Investigating host-microbiota cooperation with gap-filling optimization problems

Informations générales
Nom
Frioux
Prénom
Clémence
Diplôme
Thèse
Année
2018
Détails de la thèse/HDR
Université
Jury
Samuel Chaffron
Mireille Ducassé
Oliver Ebenhöh
Vincent Fromion
Philippe Potin
Marie-France Sagot
Laurent Simon
Directeur (pour les thèses)
Anne Siegel
Résumé en français
Une définition de la biologie des sytèmes est l'intégration des données et connaissances, notamment par des méthodes bioinformatiques, afin de mieux appréhender la physiologie des organismes. La difficulté se trouve dans l’application de ces méthodes aux organismes non modèles, pour lesquels les données sont limitées, et plus généralement aux systèmes hôtes-microbiotes. La compréhension des mécanismes qui régissent ces derniers est un des objectifs de l’écologie des systèmes. Pour ce faire, les réseaux métaboliques constituent une solution reliant le génome aux fonctions. Plusieurs sémantiques existent pour modéliser ces réseaux ; elles ont une grande importance lors de leur construction, particulièrement aux étapes de complétions. La complétion de réseaux métaboliques est un problème combinatoire consistant à sélectionner des réactions dans une base de données afin d’assurer que le modèle obtenu satisfasse des critères de fonctionnalité. C’est une étape importante sujette à divers écueils : sur-ajustement à un objectif erroné, ajout de réactions fausses-positives et choix de la sémantique de fonctionnalité. Cette thèse a pour objectif de mieux comprendre ces limites et d’y proposer des solutions. Une première partie des résultats a consisté à étudier et comparer à grande échelle plusieurs algorithmes de complétion pour évaluer l’impact d’une sémantique basée sur les graphes par rapport aux sémantiques basées sur les contraintes linéaires. Puis une méthode de complétion hybride alliant ces deux sémantiques a été modélisée et développée. Enfin, le problème de complétion a été étendu à l’écologie des systèmes pour la sélection de communautés et le criblage de fonctions métaboliques dans les grands microbiotes.

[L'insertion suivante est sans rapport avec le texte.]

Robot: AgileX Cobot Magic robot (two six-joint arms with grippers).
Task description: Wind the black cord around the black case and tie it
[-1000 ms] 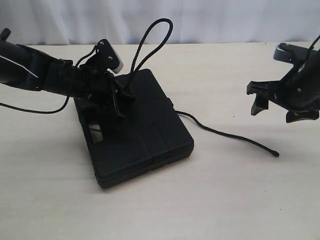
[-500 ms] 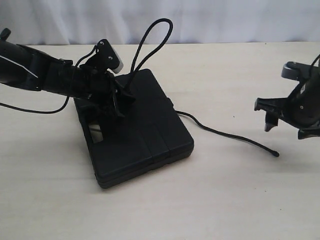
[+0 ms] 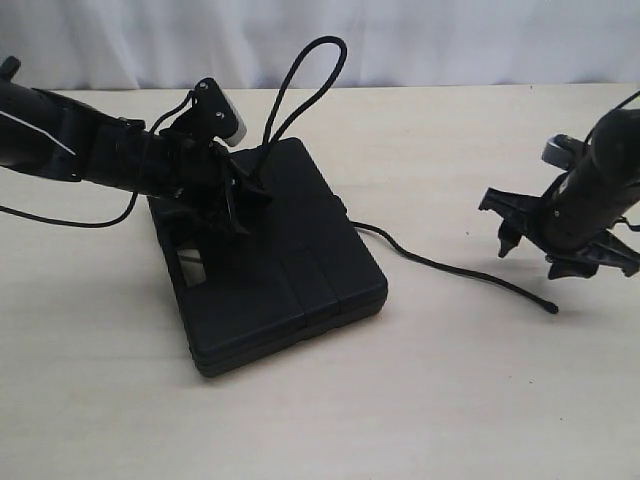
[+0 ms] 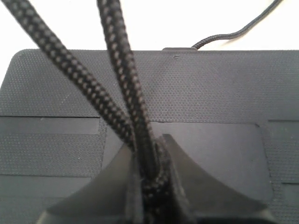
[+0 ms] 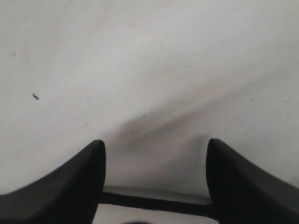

Les problèmes modélisés et résolus dans cette thèse ont été appliqués à l’étude du métabolisme des algues brunes et du microbiote intestinal.
Résumé en anglais
Systems biology relies on computational biology to integrate knowledge and data, for a better understanding of organisms’ physiology. Challenges reside in the applicability of methods and tools to non-model organisms, for which data is limited, and more generally to host-microbiota systems. Understanding the interactions in the later is an objective of systems ecology. Metabolic networks are a useful solution to model them functionally. In this direction, several semantics exist and are at the core of metabolic network reconstruction, particularly for their refinement through gap-filling. Gap-filling is a combinatorial problem that aims at selecting reactions in databases to ensure the feasibility of a behaviour by the model. It is a very crucial step due to various pitfalls: model overfitting, false positive, choice of functionality semantics. This thesis aimed at better understand these limits and propose solutions to them. As a first results part, we benchmarked several gap-filling algorithms to assess the value of graph-based semantics with respect to the constraint based one. Then we propose a hybrid gap-filling method that reconciles both semantics. Finally, we extended the gap-filling problem towards the selection of communities and the screening of metabolic functions within large microbiotas. Problems modelled and solved during this PhD were applied to brown algae metabolism and to the human gut microbiota.